We took a trip to Varanasi (formerly Benares, which the locals still call it) to take a boat trip on the Ganges. February is the month of the festival of Shiva so the town was crammed with devout pilgrims in orange robes. A lot of them are rake thin and have walked for hundreds of miles barefoot. The ceremonies take place at dawn and after dark so it was another 4am start then a rickshaw ride to the riverside, as the roads are too narrow for buses to get through. It was very atmospheric - processions of musicians drumming and chanting, hawkers everywhere selling food and flowers and the red dot or bindi on the forehead. It was extremely crowded and someone put a bindi on me before I could stop him. Then he asked for money, when I had no rupees on me. He followed me for a while shouting "Dollar! Euro!" We took a boat ride and were immediately followed by rowing boats laden with tourist tat.

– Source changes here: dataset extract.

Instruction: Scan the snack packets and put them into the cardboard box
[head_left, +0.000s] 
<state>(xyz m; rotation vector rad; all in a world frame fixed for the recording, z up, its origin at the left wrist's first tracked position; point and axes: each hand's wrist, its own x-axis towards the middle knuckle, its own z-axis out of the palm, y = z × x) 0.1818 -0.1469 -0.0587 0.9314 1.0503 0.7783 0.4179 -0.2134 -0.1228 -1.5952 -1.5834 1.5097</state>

One rower pulled alongside us and called out hopefully "Supermarket?" 

Swimmers bathe in the Ganges, which looks very murky, but apparently nobody ever caught anything from it. There were dobie wallahs on the bank, washermen who pound laundry on the rocks then spread the washing out to dry. Again the banks looked muddy and murky but due to the miraculous powers of the Ganges, the blankets end up clean. They also burn bodies because devout Hindus want their ashes scattered on the river. There are men building huge pyres all along the bank but you don't really see anything apart from smoke and mist.

Even though the trip was somewhat marred by sickness, it was still a marvellous experience, the highlight of course being the Taj Mahal. I’d recommend it to anybody but I’d say make sure you have all your injections and take along the suggested medication. Don’t forget your best friend, the hand sanitiser gel. Oh, and learn to walk like a cow.